#### [WHAT YOU SHOULD DO]
The answer must be every line of the data that holds the word "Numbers".

#### [SUPPLIED INFORMATION]

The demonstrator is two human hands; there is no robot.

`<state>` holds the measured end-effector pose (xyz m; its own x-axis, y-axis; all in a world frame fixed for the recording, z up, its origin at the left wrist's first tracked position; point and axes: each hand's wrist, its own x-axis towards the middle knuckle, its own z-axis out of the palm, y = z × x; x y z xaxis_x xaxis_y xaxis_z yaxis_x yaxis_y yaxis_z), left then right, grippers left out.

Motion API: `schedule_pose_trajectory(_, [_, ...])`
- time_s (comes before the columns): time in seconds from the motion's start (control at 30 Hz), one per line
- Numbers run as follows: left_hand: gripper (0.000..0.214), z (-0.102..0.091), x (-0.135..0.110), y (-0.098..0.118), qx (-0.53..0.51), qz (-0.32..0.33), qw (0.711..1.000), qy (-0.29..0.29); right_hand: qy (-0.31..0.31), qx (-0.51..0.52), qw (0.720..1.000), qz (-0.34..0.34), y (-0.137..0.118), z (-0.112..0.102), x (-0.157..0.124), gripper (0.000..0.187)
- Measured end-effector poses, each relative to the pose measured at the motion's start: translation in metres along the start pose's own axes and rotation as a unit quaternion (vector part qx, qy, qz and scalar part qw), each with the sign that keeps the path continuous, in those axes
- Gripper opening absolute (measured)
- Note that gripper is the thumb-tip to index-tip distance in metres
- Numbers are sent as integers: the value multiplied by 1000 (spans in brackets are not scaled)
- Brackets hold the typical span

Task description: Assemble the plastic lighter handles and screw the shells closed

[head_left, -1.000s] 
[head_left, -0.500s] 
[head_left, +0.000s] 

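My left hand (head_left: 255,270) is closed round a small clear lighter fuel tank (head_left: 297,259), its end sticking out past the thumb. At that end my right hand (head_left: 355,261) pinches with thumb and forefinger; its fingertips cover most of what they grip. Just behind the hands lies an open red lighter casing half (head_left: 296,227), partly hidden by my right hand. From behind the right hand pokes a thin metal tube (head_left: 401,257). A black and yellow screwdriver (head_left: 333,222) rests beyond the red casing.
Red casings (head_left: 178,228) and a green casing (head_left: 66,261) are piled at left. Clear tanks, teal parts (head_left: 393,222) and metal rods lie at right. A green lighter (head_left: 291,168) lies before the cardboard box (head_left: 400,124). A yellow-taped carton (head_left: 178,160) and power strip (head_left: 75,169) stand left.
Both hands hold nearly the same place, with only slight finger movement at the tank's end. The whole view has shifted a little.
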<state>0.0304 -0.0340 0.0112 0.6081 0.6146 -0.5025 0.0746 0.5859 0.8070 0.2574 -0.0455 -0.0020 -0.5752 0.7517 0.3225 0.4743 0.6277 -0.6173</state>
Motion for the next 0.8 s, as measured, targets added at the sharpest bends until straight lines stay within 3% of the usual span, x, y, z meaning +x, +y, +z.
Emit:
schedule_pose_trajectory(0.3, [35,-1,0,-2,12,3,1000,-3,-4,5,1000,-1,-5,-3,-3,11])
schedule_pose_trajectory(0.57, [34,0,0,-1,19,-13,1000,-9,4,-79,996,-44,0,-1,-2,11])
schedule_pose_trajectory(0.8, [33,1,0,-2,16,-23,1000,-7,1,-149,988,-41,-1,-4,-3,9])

#### [RESULT FOR THIS EXERCISE]
- Numbers run as follows: left_hand: gripper (0.000..0.214), z (-0.102..0.091), x (-0.135..0.110), y (-0.098..0.118), qx (-0.53..0.51), qz (-0.32..0.33), qw (0.711..1.000), qy (-0.29..0.29); right_hand: qy (-0.31..0.31), qx (-0.51..0.52), qw (0.720..1.000), qz (-0.34..0.34), y (-0.137..0.118), z (-0.112..0.102), x (-0.157..0.124), gripper (0.000..0.187)
- Numbers are sent as integers: the value multiplied by 1000 (spans in brackets are not scaled)

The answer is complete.